Required action ▸ Select the lines below containing the word "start".

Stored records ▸
__________________________________________________

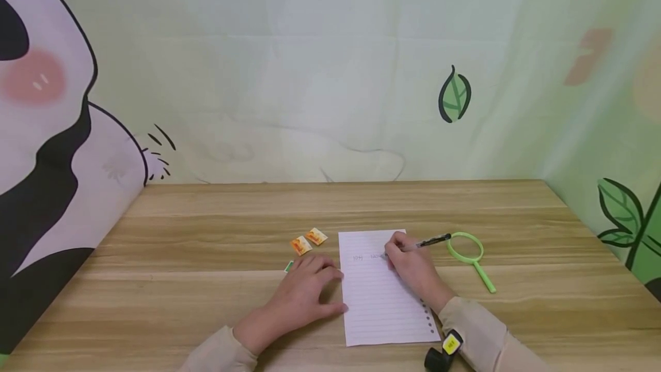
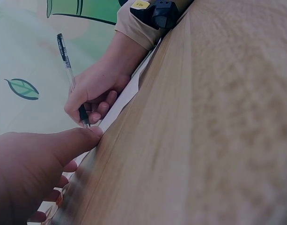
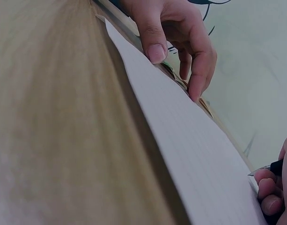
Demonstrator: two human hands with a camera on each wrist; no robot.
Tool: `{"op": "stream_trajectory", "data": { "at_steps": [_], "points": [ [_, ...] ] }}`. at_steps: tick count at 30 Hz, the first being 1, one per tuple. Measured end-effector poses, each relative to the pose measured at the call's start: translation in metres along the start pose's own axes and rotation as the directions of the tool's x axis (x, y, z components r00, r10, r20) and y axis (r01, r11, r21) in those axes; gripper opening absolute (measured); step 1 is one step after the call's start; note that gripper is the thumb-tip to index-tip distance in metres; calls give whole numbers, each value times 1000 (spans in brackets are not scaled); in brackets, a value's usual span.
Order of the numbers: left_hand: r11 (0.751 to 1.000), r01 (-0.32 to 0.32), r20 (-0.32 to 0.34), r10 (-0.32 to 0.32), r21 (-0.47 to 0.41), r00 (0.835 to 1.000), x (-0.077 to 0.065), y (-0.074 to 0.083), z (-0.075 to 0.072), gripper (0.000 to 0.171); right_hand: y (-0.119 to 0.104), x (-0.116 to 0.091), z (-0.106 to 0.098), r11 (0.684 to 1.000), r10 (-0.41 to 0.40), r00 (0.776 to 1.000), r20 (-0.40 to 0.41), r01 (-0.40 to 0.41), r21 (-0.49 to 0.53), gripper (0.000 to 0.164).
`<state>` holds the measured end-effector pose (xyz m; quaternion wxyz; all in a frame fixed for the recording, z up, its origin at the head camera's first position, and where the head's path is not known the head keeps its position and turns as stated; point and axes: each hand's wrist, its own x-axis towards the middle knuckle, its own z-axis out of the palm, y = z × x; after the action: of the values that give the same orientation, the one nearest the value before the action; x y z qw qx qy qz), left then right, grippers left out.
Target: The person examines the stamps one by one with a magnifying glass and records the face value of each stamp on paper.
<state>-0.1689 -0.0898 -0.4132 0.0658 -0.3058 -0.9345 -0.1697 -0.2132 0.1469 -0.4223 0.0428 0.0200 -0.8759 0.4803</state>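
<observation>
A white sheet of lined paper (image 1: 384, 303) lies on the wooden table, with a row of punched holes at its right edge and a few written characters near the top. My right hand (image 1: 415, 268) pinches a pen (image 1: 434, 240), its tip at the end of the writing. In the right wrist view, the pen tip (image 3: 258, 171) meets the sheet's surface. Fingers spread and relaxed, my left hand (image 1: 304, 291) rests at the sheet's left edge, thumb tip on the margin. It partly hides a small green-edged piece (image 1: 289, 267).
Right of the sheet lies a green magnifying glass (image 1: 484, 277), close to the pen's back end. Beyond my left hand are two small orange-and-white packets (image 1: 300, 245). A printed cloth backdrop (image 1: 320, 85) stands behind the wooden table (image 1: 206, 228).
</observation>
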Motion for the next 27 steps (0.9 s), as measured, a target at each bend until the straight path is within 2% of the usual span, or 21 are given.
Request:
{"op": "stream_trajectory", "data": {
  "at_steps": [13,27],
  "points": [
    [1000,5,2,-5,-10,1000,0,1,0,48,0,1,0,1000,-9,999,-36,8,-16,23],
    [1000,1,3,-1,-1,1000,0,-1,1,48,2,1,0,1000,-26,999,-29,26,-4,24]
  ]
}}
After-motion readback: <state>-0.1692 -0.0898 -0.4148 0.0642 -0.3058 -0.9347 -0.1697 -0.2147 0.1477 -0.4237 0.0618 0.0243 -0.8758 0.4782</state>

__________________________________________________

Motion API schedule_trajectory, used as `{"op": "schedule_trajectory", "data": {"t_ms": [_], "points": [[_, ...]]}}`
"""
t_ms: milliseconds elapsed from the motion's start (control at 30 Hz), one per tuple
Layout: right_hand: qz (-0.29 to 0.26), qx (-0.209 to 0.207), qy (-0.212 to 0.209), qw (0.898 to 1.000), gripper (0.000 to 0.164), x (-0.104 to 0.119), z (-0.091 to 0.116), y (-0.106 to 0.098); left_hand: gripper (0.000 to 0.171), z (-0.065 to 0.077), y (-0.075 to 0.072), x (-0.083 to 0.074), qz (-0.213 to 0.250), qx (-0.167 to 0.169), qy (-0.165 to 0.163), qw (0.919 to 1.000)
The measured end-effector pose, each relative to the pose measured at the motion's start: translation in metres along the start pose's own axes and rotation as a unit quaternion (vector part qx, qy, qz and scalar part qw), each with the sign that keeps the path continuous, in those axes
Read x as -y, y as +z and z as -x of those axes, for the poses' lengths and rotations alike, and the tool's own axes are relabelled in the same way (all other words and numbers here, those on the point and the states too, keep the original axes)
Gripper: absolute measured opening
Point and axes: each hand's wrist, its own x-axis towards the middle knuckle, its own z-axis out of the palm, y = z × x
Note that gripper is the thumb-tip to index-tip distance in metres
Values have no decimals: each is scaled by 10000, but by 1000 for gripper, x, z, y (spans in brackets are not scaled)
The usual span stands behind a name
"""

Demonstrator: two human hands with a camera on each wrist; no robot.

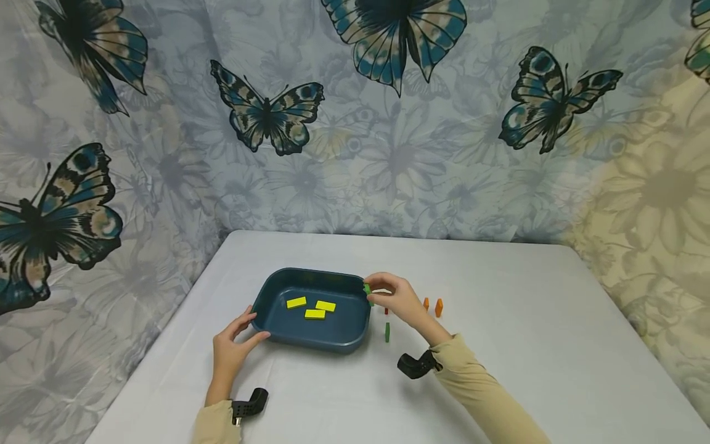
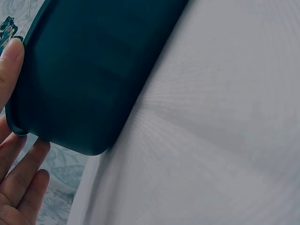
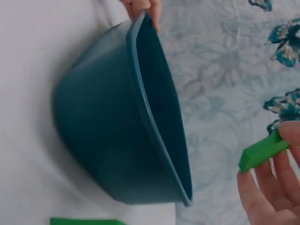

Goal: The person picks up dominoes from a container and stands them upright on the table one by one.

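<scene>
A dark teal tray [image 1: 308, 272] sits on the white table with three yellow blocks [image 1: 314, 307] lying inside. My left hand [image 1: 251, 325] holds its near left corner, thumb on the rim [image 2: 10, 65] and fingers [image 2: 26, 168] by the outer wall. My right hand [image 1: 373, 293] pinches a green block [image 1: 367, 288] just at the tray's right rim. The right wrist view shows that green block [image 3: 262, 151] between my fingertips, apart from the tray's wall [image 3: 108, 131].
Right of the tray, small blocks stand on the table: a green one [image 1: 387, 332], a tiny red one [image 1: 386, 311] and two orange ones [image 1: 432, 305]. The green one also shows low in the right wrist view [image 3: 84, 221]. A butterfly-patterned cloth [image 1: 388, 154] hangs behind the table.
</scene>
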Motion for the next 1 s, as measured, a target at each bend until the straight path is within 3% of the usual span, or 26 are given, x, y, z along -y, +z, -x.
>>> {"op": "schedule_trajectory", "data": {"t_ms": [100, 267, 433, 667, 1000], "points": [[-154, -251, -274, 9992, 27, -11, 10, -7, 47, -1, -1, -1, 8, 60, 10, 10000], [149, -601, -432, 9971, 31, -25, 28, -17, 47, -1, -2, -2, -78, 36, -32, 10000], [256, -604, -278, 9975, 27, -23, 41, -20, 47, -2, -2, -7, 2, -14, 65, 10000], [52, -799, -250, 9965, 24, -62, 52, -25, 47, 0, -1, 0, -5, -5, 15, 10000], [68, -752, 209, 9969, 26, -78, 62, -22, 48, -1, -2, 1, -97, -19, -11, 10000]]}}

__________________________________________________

Result for this exercise ▸
Tool: `{"op": "stream_trajectory", "data": { "at_steps": [_], "points": [ [_, ...] ] }}`. at_steps: tick count at 30 Hz, the first being 1, one per tuple. Measured end-effector poses, each relative to the pose measured at the call's start: translation in metres along the start pose's own axes and rotation as the directions of the tool's x axis (x, y, z components r00, r10, r20) and y axis (r01, r11, r21) in those axes; gripper opening absolute (measured); step 1 is one step after the call's start; note that gripper is the thumb-tip to index-tip distance in metres; calls give whole numbers, each value times 1000 (spans in brackets are not scaled); in brackets, a value's usual span.
t_ms: milliseconds elapsed from the motion's start (control at 30 Hz), one per tuple
The measured end-effector pose, each relative to the pose measured at the motion's start: translation in metres along the start pose's own axes and rotation as a unit quaternion (vector part qx, qy, qz and scalar part qw), each with the sign that keeps the path continuous, in those axes

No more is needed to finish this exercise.